To drive Net Zero in local places, there is a need for professionals from finance, social engagement, engineering, policy, procurement, organisational design, and many other areas to collaborate in a unique and unprecedented way alongside and with communities across Scotland.
The purpose of the workshop was to bring together key organisations and people working on decarbonising neighbourhoods to:
- Build a community of experts and practitioners in Scotland who have strong links and can support one another to deliver on shared goals.
- Work together to support the development of key projects by sharing expertise and problem solving to move those projects forward.
As a starting point for discussion, the white paper “Net Zero Neighbourhood Funding Model” developed by Bankers without Boundaries, ARUP, and Eunomia was presented.
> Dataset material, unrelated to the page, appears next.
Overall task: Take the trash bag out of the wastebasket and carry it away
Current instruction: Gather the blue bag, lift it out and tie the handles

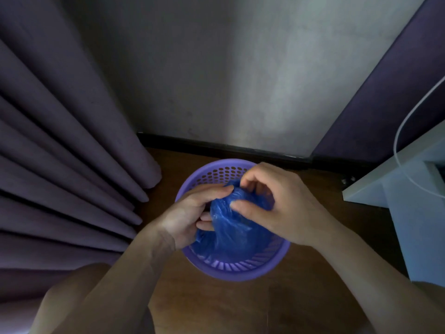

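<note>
A round purple wastebasket (237,271) with a perforated wall stands on the wooden floor, seen from above. Inside it sits a blue plastic trash bag (231,227), its top gathered into a bunch above the rim. My left hand (190,213) grips the bunched plastic from the left, fingers curled into it. My right hand (277,201) pinches the same bunch from the right with thumb and fingers. The bag's lower part still lies inside the basket; its contents are hidden.
Dark purple curtain folds (67,153) hang close on the left. A grey wall (216,80) with a black skirting board lies just behind the basket. A white furniture piece (409,194) with a white cable stands at the right. My knee (79,292) shows at the bottom left.
</note>
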Demonstrator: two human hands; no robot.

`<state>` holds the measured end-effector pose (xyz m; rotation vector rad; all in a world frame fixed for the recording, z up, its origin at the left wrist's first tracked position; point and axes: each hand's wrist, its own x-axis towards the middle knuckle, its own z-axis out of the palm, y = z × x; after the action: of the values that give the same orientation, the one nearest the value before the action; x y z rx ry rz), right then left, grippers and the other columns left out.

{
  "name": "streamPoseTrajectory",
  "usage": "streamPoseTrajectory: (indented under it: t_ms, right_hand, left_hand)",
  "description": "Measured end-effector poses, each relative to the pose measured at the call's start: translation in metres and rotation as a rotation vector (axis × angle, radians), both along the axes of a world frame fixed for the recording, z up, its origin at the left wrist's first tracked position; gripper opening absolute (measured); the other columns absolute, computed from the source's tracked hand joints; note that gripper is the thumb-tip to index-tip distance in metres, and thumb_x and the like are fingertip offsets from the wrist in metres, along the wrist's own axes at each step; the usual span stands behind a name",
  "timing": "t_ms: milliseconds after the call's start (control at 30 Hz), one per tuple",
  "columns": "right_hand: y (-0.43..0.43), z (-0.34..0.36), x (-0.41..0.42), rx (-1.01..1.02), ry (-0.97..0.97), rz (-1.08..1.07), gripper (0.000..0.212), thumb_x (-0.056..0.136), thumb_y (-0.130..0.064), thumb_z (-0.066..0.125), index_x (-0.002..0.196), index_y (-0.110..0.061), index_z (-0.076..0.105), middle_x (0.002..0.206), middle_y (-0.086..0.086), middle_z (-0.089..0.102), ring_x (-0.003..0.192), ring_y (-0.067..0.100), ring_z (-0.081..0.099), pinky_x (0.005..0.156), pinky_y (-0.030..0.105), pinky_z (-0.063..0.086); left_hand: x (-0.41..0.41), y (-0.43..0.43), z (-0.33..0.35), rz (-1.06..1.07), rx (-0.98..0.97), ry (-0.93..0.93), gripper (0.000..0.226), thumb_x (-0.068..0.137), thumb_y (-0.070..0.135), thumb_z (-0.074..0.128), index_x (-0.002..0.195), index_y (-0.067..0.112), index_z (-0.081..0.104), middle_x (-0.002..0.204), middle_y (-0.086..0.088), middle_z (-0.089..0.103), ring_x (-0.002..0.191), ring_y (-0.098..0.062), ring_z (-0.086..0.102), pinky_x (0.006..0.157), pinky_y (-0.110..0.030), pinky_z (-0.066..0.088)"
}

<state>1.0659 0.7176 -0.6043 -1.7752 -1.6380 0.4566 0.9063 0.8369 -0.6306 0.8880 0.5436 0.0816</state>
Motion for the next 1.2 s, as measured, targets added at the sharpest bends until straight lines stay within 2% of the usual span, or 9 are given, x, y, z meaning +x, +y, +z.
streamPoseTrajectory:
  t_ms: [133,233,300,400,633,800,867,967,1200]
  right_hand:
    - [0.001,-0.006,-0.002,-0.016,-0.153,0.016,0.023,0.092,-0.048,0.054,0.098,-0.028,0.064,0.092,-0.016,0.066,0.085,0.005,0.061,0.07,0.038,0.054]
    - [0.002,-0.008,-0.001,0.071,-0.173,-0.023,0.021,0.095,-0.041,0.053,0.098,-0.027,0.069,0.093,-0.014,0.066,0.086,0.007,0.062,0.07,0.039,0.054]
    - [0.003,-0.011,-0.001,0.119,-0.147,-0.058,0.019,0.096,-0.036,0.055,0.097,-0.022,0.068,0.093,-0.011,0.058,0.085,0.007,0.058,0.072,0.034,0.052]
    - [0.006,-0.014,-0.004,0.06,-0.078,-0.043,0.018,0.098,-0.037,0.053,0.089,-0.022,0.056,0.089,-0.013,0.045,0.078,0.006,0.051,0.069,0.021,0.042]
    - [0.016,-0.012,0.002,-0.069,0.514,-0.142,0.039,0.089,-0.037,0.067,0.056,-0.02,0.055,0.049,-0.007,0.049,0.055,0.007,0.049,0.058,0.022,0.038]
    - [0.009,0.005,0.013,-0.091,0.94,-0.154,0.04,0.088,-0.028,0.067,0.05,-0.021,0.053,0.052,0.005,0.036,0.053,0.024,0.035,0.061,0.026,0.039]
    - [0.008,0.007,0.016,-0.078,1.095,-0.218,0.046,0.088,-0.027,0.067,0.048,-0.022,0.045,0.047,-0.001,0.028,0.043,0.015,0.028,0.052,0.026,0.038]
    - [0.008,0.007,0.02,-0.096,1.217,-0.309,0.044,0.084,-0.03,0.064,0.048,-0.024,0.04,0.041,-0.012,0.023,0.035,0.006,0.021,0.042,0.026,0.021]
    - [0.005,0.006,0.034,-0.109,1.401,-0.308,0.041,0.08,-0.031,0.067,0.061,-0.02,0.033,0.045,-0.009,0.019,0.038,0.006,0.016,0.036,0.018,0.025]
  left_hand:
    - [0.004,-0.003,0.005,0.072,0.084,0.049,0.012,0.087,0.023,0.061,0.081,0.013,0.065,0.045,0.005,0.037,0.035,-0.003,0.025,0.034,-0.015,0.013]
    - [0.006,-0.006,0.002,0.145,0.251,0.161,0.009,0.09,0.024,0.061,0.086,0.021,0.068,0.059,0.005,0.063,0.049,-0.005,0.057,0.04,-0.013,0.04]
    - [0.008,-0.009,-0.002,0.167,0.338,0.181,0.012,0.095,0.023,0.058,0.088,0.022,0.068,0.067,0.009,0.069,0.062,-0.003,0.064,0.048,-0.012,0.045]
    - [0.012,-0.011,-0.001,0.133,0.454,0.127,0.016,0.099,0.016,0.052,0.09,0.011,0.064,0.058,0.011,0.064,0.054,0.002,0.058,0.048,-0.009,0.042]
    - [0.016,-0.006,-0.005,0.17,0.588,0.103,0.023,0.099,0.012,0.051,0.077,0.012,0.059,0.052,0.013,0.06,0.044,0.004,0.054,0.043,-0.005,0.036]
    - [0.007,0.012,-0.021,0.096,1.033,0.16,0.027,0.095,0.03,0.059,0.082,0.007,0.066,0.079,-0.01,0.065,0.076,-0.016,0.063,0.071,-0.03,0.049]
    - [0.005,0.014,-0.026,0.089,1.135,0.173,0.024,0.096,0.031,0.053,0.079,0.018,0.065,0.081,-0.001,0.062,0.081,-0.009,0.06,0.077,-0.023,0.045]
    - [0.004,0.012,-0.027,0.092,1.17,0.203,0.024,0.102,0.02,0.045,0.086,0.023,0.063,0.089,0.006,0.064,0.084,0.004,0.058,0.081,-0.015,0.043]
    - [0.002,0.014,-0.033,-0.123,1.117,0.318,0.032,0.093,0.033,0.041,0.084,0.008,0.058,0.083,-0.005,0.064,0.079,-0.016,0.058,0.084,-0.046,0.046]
We then invited pitches from organisations working in the space of neighbourhood scale decarbonisation, including Loco Home Retrofit, Eala Impacts, Nesfit and two additional organisations decided to pitch on the day, WikiHouse and Snugg.
The purpose of the pitches was to set out three things:
- What is the project trying to do?
- What is missing?
- What will move it forward?
The five pitches covered topics including:
- The role of skilled trusted intermediaries in delivering retrofit at scale
- The need to redesign access to capital and investment for community wealth building outcomes as opposed to shareholder private profit
- The quality of data available and necessary to design and deliver appropriate and successful retrofit
- The opportunities in MMC technologies to assist in low carbon retrofit solutions
A series of discussions, using the ProAction café format, took place following the pitches and these concluded with feedback sessions to the room.
Takeaways from the feedback session included a sector-wide need for:
- Clear and compelling language that people relate to
- More active collective approaches
- Accessible funding and finance at all levels, from hyperlocal to city-level and national coordination
- Investment in collaboration to pull together the range of knowledge, skills and tools needed to deliver retrofit
As individual organisations, we recognised the importance of the following:
- Local organisations to be supported to scale up and become key intermediary delivery organisations
- Larger organisations and the public sector to invest in building skills and capacity for accessing commercial finance
Many participants reflected on the need to work on collaborations and consortiums to pull together all the necessary skills, from deep community knowledge (and trust), to delivery expertise, to business acumen and project financing.
We know that some good connections were made on the day, and our intention is to explore how the conversations and relationships forged can continue. We invite suggestions and follow up ideas whether you were in attendance or not. Achieving net zero neighbourhoods is a complex task, and it is clear that all involved on the day, and those working on this tirelessly across Scotland and the UK will continue to engage and support those pathfinders and solutions that can help us deliver a just transition for our communities.